And lest you think I am beating up on the intelligence community, the author of the 1978 report did much better — and did it with open source data about the local geology!  The author(s) of the 1977 report missed something very important — the site was sand only down to about 75 meters, after which it was granite. Someone looked it up! (See: PJ Smit, “The Karoo system in the Kalahari of the northern Cape Province” Ann. Geol. Surv. S. Afr, 1972.  Only $33!)

In other words, the casings were just for the first 75 m or so of sand.  After that, the shaft kept going, drilled down into the granite.  The 1978 report looked at the number of drilling days and got a very wide estimate (190-345 m) of shaft depth.  Then, the 1978 report adds the  site had ordered six cutters for drilling granite — and returned one unused in December 1977. Each drill set can drill 22.9-30.5 meters. 75 + (5 x 30.5) = maximum shaft depth.

The author estimated the depth of the second shaft at between 169-227 m.  The measured depth was 216 m. That’s pretty damned good work, if you ask me.

There is a second mystery that I think we can clear up.  What is this thing?

A few people have noticed that it looks like the “shade” over Shaft 1, but doesn’t quite match.   I haven’t been able to track down the provenance of the image either, although Carey Sublette may know. (Update | See below.) Notice it has only two doors, not three.  And it is rectangular, not square.  It can’t be the shade the over Shaft 1. My initial I think it was a “shade” located on the concrete pad at  27°47’17″S,  21°28’52″E, about 2 km south of Shaft 1. There is an outline on that pad that matches the shape of the building.  When oriented properly, the roads and vegetation also match. I would say with moderate confidence that, like the other shade, it was probably built in the 1980s, then torn down and replaced with the structure now visible.

I am mildly shocked that the South Africans didn’t do a better job of camouflaging the site.  The author of the 1977 report was shocked, too. “One of the unusual aspects of the Kalahari site is that no attempt has been made to prevent the site’s discovery by airborne or satellite reconnaissance.”  It is one thing to read it; another thing to see it.  Some of the signatures visible in 1977 are no longer apparent, but others are.  Why did they do that?
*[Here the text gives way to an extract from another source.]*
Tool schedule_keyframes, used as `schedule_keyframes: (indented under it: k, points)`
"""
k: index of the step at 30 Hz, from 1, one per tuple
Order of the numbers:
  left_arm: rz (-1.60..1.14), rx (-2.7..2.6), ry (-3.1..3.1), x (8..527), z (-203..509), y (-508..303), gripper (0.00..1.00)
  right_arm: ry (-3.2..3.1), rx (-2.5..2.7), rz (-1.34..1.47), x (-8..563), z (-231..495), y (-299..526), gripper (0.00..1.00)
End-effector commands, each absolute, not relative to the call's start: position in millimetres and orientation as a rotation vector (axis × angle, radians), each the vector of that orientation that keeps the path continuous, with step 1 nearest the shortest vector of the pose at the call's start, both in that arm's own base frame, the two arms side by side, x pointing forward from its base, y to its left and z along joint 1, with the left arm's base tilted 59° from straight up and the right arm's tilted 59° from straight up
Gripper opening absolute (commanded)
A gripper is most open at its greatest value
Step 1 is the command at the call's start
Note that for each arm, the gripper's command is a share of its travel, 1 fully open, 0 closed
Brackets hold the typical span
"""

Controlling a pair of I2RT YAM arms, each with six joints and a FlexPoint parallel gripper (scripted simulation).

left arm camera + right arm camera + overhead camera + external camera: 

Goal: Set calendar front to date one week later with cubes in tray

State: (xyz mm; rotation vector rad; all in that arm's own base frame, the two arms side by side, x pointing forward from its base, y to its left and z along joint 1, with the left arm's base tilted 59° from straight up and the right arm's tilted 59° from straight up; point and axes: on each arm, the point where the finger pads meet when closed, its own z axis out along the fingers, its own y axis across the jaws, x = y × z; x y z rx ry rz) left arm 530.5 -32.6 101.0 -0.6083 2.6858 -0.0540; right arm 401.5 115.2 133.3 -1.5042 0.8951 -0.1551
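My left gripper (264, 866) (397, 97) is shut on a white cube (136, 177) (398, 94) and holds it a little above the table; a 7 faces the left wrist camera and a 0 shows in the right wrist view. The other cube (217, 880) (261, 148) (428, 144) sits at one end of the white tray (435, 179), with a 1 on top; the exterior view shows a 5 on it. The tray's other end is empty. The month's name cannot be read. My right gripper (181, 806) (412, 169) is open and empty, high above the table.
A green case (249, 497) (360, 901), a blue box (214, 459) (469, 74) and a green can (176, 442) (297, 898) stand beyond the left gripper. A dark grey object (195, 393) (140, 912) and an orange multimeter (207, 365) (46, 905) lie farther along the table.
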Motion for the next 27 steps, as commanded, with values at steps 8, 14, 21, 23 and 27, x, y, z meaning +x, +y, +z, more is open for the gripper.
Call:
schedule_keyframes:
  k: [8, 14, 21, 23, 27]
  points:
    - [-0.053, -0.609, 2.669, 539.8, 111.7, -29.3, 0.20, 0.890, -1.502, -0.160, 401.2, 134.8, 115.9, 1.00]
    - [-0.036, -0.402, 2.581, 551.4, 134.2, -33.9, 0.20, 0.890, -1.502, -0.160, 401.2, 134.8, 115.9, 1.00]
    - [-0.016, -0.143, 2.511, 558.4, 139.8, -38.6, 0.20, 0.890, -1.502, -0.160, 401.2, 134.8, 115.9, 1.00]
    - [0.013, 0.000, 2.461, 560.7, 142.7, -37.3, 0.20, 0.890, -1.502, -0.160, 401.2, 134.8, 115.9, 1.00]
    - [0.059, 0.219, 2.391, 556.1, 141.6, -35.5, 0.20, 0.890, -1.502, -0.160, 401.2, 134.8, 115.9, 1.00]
The author of the 1977 report speculates that the South Africans did not care about international scrutiny, but their subsequent actions suggest otherwise.  The South Africans seemed surprised they got caught.  And, in the 1980s, the constructed the “shade” over Shaft 1 to hide future test preparations from prying spy satellites or red Commodore’s with cameras.
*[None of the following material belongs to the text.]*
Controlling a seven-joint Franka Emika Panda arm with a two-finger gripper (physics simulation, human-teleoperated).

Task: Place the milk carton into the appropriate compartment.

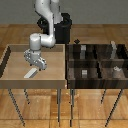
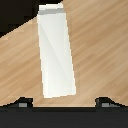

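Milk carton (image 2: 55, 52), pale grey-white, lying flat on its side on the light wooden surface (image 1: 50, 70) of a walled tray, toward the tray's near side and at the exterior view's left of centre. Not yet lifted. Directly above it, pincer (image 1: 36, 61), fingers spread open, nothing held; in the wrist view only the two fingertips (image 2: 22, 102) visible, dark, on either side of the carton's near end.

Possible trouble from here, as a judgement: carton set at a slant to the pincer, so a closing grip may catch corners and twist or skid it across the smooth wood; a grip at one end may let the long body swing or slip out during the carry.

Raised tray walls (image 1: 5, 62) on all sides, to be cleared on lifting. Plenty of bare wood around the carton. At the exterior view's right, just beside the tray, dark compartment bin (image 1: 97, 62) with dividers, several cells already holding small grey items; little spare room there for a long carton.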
It is an enigma.  The South Africans apparently didn’t even bother to close the airspace over the site.  In October 1977, the US military attache cabled back that the airspace was open over the site, which tended to suggest it was not for nuclear testing.  The US intelligence community apparently took full advantage of this lapse.  In April 1979, the South Africans discovered that the US had outfitted an embassy aircraft with a secret camera to photograph sensitive sites while it ferried US diplomats around the country.  They expelled three U.S. military attaches from the country.  One U.S. official laughed off the expulsion as Pretoria “catching a couple of attaches doing what they are paid to do.”  (See: “Spy in the Sky Flap,” Newsweek, April 23, 1979.)  But the South Africans weren’t smiling.

That’s a useful lesson.  In theory, countries can do all sorts of things to defeat analysts, whether of the open source sort or the more traditional kind.  But sometimes they don’t.  It might be too expensive or cumbersome.  Or maybe they just didn’t think about it.  Or maybe they did and decided that the obfuscation might be detected more easily than the wrongdoing.  Whatever the reason, the 1977 detection of the South African nuclear test site in the Kalahari is a really interesting case.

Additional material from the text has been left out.